▸ Try it:
Every line of the data that includes "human" should be copied out.

▸ Dataset extract:
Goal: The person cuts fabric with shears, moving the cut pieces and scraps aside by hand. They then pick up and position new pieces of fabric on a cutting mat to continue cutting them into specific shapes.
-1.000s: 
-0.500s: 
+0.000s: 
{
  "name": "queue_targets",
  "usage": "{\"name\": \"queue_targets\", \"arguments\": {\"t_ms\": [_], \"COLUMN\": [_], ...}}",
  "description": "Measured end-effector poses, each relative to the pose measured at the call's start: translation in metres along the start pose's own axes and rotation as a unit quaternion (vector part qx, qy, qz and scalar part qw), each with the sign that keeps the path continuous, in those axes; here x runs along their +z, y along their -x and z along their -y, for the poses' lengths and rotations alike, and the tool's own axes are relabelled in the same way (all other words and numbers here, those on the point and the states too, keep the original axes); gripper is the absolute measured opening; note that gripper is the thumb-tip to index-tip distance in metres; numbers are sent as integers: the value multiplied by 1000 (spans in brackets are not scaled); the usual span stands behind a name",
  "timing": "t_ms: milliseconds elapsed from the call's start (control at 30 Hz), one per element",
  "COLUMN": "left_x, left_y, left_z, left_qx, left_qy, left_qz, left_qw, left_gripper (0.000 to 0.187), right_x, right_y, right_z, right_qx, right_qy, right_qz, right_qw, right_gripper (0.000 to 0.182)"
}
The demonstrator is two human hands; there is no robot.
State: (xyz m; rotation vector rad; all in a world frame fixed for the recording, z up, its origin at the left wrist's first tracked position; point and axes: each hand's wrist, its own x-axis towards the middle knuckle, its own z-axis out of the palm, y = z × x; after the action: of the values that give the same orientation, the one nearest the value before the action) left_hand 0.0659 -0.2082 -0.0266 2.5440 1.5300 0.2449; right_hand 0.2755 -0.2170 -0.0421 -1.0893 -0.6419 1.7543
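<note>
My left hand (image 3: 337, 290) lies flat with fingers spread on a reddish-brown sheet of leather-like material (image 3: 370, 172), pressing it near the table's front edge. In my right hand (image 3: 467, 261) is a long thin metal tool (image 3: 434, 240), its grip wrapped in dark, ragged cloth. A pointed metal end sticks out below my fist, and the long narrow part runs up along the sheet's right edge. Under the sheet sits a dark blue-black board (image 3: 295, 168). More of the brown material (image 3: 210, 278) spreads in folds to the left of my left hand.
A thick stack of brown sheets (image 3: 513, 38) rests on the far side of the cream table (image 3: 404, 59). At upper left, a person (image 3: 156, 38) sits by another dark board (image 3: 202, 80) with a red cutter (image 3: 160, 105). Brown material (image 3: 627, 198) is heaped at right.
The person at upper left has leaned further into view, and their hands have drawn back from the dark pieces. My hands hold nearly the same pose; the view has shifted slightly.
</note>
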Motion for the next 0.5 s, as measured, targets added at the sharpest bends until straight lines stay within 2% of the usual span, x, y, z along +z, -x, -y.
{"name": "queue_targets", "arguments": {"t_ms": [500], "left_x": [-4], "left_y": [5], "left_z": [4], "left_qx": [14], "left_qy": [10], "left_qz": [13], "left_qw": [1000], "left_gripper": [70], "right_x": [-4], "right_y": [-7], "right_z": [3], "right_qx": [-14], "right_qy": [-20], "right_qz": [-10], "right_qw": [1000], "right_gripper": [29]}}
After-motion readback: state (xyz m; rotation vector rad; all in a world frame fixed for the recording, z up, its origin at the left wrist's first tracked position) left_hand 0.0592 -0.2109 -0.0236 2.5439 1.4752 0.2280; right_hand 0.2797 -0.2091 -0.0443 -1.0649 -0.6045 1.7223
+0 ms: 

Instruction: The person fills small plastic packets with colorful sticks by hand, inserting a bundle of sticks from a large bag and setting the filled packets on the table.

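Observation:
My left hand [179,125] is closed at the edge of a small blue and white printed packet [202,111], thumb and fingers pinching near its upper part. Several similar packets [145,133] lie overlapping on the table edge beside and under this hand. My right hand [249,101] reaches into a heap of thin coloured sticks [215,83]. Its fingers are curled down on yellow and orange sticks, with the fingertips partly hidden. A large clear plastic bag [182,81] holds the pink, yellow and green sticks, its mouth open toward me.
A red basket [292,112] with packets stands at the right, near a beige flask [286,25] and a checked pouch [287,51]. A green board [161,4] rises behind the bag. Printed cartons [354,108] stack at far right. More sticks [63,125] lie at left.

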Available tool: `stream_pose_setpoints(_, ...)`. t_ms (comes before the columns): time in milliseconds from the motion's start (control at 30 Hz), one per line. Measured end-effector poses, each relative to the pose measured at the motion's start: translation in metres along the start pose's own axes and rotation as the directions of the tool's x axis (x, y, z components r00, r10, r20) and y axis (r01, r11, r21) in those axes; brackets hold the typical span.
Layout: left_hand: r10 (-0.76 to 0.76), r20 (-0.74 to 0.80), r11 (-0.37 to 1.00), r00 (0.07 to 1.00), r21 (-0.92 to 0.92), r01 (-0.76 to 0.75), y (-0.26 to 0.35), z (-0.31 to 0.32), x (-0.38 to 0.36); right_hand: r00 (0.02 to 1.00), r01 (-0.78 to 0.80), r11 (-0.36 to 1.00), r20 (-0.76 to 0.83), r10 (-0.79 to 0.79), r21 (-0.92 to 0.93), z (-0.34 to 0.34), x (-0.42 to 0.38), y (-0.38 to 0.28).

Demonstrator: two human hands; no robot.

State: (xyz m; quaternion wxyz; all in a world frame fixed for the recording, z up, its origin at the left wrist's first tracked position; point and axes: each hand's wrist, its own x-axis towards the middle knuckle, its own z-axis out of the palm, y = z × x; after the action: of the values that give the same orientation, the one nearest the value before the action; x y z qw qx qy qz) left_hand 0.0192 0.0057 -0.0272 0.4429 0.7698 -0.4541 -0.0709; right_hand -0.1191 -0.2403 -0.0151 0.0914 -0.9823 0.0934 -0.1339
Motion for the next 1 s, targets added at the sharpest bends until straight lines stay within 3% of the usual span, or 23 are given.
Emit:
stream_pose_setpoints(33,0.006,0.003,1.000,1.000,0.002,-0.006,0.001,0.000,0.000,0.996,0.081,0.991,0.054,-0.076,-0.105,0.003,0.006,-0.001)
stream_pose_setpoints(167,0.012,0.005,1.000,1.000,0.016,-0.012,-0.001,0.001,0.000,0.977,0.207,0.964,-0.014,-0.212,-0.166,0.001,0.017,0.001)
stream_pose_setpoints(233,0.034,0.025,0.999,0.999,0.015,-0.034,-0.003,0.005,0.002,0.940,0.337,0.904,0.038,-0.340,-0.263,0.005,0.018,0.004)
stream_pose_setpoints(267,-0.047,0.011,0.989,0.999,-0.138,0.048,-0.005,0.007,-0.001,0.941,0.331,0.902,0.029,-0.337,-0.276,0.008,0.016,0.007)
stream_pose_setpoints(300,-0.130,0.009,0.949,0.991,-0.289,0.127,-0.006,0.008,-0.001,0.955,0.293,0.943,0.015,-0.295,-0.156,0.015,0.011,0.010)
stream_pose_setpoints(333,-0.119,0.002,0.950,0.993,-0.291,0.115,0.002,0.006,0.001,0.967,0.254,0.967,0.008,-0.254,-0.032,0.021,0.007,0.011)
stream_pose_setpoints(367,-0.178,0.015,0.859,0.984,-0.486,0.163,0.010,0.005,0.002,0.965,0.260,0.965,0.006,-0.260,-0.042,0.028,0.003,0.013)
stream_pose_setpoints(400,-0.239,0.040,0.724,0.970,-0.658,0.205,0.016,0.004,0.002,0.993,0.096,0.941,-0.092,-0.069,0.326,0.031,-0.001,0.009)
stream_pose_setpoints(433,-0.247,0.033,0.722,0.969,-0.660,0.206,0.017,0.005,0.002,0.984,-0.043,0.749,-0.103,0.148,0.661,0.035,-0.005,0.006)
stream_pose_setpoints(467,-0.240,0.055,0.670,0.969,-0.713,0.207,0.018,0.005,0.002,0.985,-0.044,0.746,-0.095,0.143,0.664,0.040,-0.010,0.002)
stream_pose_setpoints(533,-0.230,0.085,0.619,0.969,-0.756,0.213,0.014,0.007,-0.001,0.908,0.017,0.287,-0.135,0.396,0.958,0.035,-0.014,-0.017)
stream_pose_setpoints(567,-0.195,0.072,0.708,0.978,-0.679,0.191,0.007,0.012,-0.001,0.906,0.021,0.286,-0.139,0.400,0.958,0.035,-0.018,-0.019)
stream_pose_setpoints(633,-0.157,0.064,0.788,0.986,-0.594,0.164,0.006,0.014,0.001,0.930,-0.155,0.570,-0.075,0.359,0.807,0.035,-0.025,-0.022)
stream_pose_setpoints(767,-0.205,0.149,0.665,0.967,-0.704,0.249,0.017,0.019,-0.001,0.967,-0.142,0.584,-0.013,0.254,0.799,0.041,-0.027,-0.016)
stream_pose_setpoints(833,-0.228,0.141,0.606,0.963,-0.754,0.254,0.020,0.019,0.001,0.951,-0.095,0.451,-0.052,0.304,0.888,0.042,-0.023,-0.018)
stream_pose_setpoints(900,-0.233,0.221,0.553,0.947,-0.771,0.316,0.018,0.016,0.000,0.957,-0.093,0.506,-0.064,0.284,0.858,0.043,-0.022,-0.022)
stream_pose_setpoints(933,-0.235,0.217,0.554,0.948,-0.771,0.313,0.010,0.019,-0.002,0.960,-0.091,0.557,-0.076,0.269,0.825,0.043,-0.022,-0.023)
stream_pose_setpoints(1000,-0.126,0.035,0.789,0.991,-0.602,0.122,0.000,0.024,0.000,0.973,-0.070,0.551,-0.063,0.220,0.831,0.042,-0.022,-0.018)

▸ Task response:
The demonstrator is two human hands; there is no robot.
Demonstrator: two human hands; no robot.

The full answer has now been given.